Let’s put the pieces together. If the Nice model instability happened early, while the Sun was still in a cluster, external kicks were strong. The orbits of Planet Nine and the Oort cloud comets would have been separated from the planets before their orbits got too wide. Their final orbits would have been a lot like Planet Nine’s current orbit. Score!
But wait. If that were the case, then the Oort cloud comets should all have the same kind of orbit as Planet Nine. And they don’t. Oort cloud comets’ orbits are hundreds of times wider.
If the Nice model instability happened later, when the Sun was out of its cluster, then external perturbations were weak and the Oort cloud comets would have orbits like their real ones. Score!

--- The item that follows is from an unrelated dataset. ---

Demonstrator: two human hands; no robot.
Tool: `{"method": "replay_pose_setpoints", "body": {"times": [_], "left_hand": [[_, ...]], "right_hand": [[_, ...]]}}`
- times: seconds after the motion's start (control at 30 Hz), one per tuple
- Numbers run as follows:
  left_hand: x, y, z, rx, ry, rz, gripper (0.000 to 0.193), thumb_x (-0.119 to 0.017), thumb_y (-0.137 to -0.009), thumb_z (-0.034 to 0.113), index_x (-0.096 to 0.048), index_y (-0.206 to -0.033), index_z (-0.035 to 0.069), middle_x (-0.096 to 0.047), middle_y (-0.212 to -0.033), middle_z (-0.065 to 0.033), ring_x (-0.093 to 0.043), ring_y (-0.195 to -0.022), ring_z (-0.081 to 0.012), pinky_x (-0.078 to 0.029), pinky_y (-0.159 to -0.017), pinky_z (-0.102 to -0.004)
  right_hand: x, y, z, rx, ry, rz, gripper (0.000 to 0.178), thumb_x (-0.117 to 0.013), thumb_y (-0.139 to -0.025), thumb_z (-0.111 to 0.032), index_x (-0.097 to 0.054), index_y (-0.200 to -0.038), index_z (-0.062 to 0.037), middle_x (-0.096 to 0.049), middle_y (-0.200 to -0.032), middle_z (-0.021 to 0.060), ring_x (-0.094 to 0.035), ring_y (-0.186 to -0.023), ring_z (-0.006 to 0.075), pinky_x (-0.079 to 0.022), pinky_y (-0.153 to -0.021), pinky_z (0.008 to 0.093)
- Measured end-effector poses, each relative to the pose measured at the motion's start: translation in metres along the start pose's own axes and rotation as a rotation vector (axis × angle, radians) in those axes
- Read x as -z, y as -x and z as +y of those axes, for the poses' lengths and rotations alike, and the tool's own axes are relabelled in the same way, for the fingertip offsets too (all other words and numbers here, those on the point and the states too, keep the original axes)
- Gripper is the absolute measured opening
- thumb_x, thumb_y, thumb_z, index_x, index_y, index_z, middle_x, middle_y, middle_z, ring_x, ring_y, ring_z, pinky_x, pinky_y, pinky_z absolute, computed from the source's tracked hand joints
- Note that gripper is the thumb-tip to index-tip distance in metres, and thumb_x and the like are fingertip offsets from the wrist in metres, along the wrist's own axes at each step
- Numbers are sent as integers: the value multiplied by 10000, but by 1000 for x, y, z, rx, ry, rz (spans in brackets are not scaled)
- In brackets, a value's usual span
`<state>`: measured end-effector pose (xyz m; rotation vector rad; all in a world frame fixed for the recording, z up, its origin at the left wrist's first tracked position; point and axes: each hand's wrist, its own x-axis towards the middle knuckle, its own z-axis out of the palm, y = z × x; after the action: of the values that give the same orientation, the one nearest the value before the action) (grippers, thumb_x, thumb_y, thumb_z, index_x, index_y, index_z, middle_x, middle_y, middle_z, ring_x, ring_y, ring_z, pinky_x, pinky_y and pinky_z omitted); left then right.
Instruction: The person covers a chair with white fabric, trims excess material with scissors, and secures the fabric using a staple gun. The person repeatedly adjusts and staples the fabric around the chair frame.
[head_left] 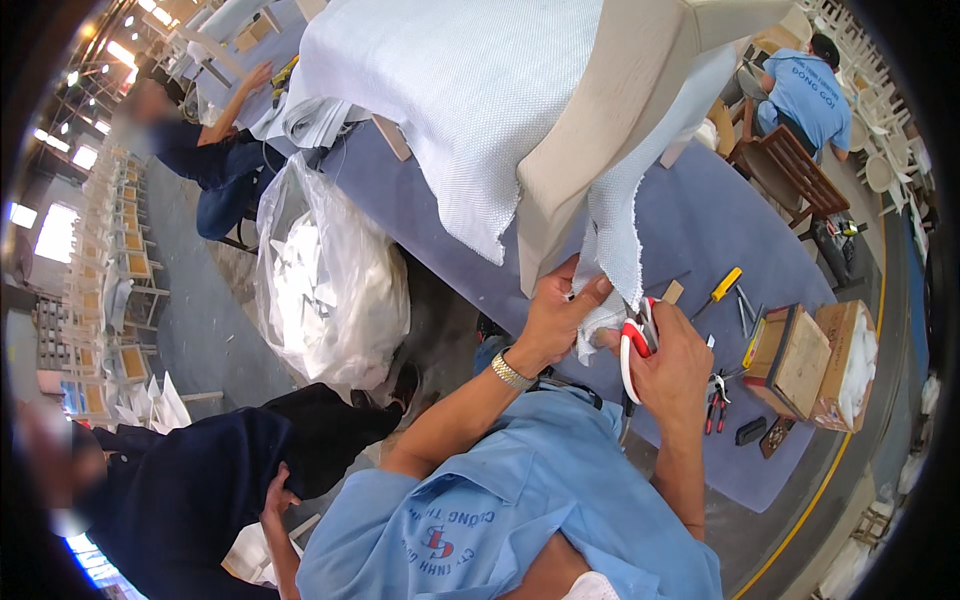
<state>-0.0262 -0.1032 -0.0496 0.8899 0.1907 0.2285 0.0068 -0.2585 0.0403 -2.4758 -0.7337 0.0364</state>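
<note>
We pinch fabric w/ left hand; right hand clamps scissors just right, blades pointing up.

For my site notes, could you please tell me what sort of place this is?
Most likely a furniture upholstery workshop: a half-covered cushioned seat lies on the padded worktable, rows of chair frames line the floor, and the right hand trims pale fabric with red-handled scissors.

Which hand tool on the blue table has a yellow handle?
The screwdriver, beside the boxes; the pliers below it have red handles.
</note>
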Motion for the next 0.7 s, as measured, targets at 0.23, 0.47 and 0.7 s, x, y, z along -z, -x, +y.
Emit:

But wait. Then Planet Nine’s orbit should be in the Oort cloud, not much closer-in.
This scenario cannot match Planet Nine’s orbit and the Oort cloud comets’ orbits at the same time. It must be wrong (unless we are missing something). Let’s throw it out and move on to the next one.
In part 2 we will explore whether Planet Nine is an intruder from another star. Finally, in part 3 we will discuss the most likely origin for Planet Nine.